With unremitting promotion, the product was improved. The research and development cycle has been shortened from the previous 3 years to 6 months, which greatly ensures that LEGO's new products can cater to the latest trends of the year and increase the probability of producing hit products.
In addition to the quality of the building blocks. In addition to investing a lot in research and development, the LEGO design team also went to fire stations, prisons, and city halls for on-site inspections, adding many interesting and vivid details to these themed set building blocks to restore the realistic scenes to the maximum extent, which made LEGO's The City series has gone from being a new product to a timeless classic, and is still one of the preferred LEGO starter sets for parents to this day.
While carrying out large-scale updates to its products and game systems, Lego has also begun to upgrade its supply chain, adjusting the inventory proportions of various products in its warehouses to ensure that it has a strong presence in Wal-Mart, Toys R Us, etc. The right to speak among dealers.
At the same time, in order to ensure Lego’s product profits, Jürgen Knudstorp proposed the famous “13.5% principle”: that is, from now on, the sales profit margin of each Lego product cannot be Lower than 13.5%, otherwise this product will be eliminated.
Such a simple, clear, executable and measurable standard is more effective than dozens of rules and incentive plans, and prevents the company's strategy from being deformed in top-down transmission. Under this principle, when designing each product, the costs of production, warehousing and transportation must be considered to ensure that the final sales profit margin exceeds 13.5%. This approach helps Lego continuously upgrade its supply chain level and cut more unnecessary costs.
Today, LEGO can earn hundreds of millions of euros in revenue every year just relying on IP licensing. The new era of programmable building blocks NXT is also loved by children and has been launched in its second generation.
The new brand LEGO NINJAGO launched in 2011 not only helped LEGO achieve substantial growth in profits and sales that year, but also boosted LEGO's reputation and product popularity among post-millennial children. LEGO, which has been among the world's top 500 companies for many years, surpassed Mattel in 2012 to become the world's largest toy company. It is still exuding vitality even when it is nearly 100 years old.

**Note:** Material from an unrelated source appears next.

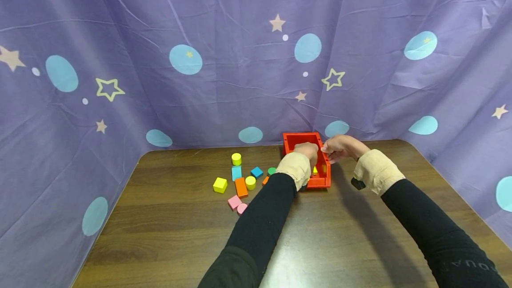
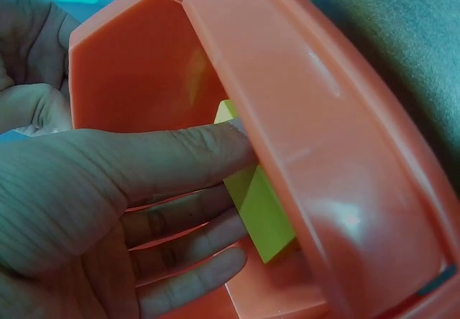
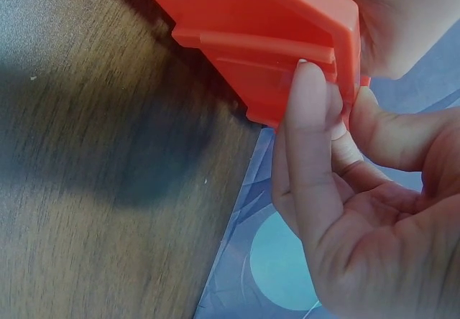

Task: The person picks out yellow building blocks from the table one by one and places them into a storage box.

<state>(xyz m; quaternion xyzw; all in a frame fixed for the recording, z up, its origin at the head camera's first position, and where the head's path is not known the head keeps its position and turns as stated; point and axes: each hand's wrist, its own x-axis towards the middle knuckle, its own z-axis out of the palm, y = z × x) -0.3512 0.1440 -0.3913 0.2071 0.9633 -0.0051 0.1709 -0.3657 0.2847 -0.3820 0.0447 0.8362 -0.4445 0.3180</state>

Looking back at the history of Lego, it has experienced the turbulent World War II, the rapid development of science and technology since the 1960s, the Internet bubble in the 1990s and the decline of traditional physical industries. After experiencing the global financial crisis in 2008... Lego's customers have ranged from children from standard middle-class families in the 1960s and 1970s, to Generation XYZ in the 1980s and 1990s, to the Millennials who have long become natives of the Internet.
Technology is changing, concepts are changing, and the economic environment is changing. The only thing that remains unchanged is LEGO’s deep understanding of the core of the flywheel, and its determination and persistence to promote the flywheel over and over again.

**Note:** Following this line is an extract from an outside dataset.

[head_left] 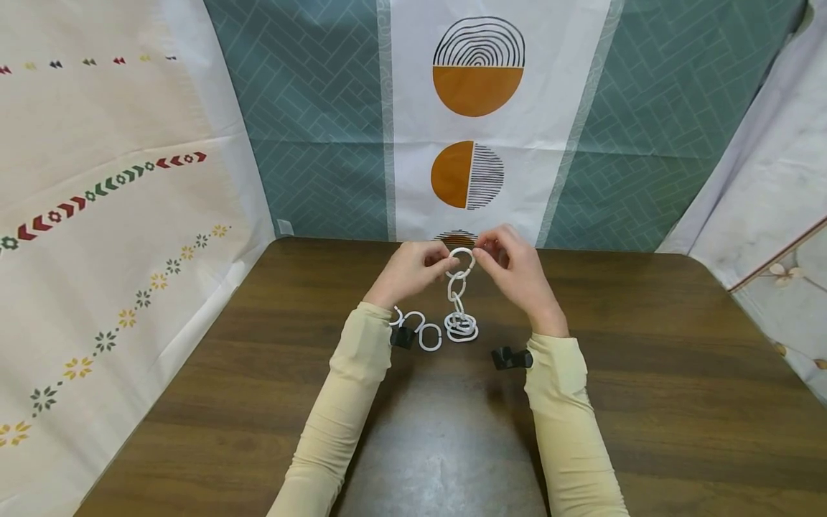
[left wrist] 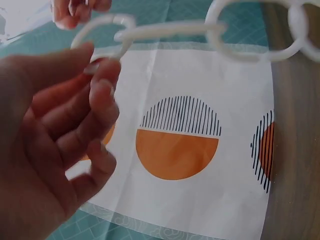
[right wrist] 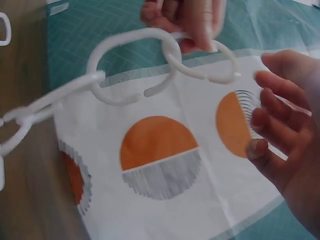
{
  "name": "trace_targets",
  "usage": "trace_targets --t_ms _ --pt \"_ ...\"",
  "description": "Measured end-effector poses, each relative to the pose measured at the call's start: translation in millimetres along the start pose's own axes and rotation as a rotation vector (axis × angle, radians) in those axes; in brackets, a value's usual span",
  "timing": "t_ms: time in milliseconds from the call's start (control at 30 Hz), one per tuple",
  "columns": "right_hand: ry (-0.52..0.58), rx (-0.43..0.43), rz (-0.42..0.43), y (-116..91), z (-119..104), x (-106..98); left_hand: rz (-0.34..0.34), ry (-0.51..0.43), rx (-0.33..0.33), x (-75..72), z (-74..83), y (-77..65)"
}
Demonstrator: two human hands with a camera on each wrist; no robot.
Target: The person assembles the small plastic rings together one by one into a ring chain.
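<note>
A chain of white plastic C-shaped links hangs between my hands, its top link [head_left: 462, 250] held up and its lower links piled [head_left: 461, 339] on the table. My left hand [head_left: 413, 271] pinches the top link between thumb and fingers; the left wrist view shows this link [left wrist: 107, 19] at the fingertips. On the other side is my right hand [head_left: 522, 280], its fingers loosely bent. A small gap separates them from the top link [right wrist: 225, 80] in the right wrist view. The second link [right wrist: 92, 62] shows an opening in its side.
Several loose white links [head_left: 441, 337] lie left of the pile, partly hidden by the left wrist's black camera mount [head_left: 403, 338]. Another black mount [head_left: 510, 358] sits at the right wrist. The brown wooden table [head_left: 646, 402] ends at a patterned cloth backdrop [head_left: 323, 143].
</note>
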State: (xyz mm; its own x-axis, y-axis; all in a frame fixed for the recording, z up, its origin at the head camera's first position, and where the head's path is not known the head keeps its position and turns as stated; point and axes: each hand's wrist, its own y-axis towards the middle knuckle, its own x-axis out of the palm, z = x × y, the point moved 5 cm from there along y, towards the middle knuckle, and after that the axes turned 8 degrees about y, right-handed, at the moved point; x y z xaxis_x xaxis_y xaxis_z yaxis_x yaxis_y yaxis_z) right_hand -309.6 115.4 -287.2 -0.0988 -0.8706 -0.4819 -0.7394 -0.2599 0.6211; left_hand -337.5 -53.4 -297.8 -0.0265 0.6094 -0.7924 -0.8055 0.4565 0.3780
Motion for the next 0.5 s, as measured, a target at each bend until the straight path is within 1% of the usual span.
trace_targets --t_ms 33,67,100,133,200,300,333,400,433,500 --pt "-0.003 0.007 -0.031 -1 0 -1 0.018 -0.017 -0.02 -0.5 -1.5 0.0" --pt "-0.005 0.013 -0.08 -2 -1 0 0.036 -0.036 -0.04 -1.3 -2.8 -0.2" --pt "-0.004 0.023 -0.151 -3 -2 2 0.053 -0.048 -0.058 -2.2 -3.9 -0.4" --pt "-0.002 0.032 -0.241 -4 -1 6 0.07 -0.059 -0.073 -3.2 -4.7 -0.7" --pt "0.007 0.058 -0.454 -8 1 18 0.1 -0.072 -0.101 -5.3 -6.7 -1.1" --pt "0.009 0.139 -0.784 -17 7 44 0.123 -0.09 -0.124 -8.2 -8.1 -1.9" --pt "0.004 0.175 -0.874 -20 9 54 0.128 -0.093 -0.127 -8.6 -8.5 -1.9" --pt "-0.012 0.249 -1.004 -26 13 71 0.131 -0.099 -0.131 -8.9 -8.8 -2.1" --pt "-0.02 0.287 -1.05 -30 14 79 0.132 -0.101 -0.131 -8.7 -9.0 -2.1" --pt "-0.023 0.361 -1.095 -35 19 93 0.132 -0.101 -0.132 -8.0 -9.4 -2.1"
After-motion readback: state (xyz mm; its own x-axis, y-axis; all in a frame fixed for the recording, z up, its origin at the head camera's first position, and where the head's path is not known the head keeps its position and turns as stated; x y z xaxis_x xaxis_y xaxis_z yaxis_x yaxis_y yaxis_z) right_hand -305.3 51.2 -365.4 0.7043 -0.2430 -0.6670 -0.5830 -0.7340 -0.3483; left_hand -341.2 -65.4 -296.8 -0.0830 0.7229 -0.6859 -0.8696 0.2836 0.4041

For those companies that are chasing the trend and blindly believe in the miracle of new products and new businesses, Lego's development history may help the company understand the core and essence of the flywheel from the other side.
Even in the face of a turbulent external environment, don’t forget what Jim Collins often emphasized behind the flywheel case: “Before you decide to eliminate the existing flywheel, you need to understand its deep logic. Don’t give up on an effective flywheel that is sustainable, renewable, and scalable.”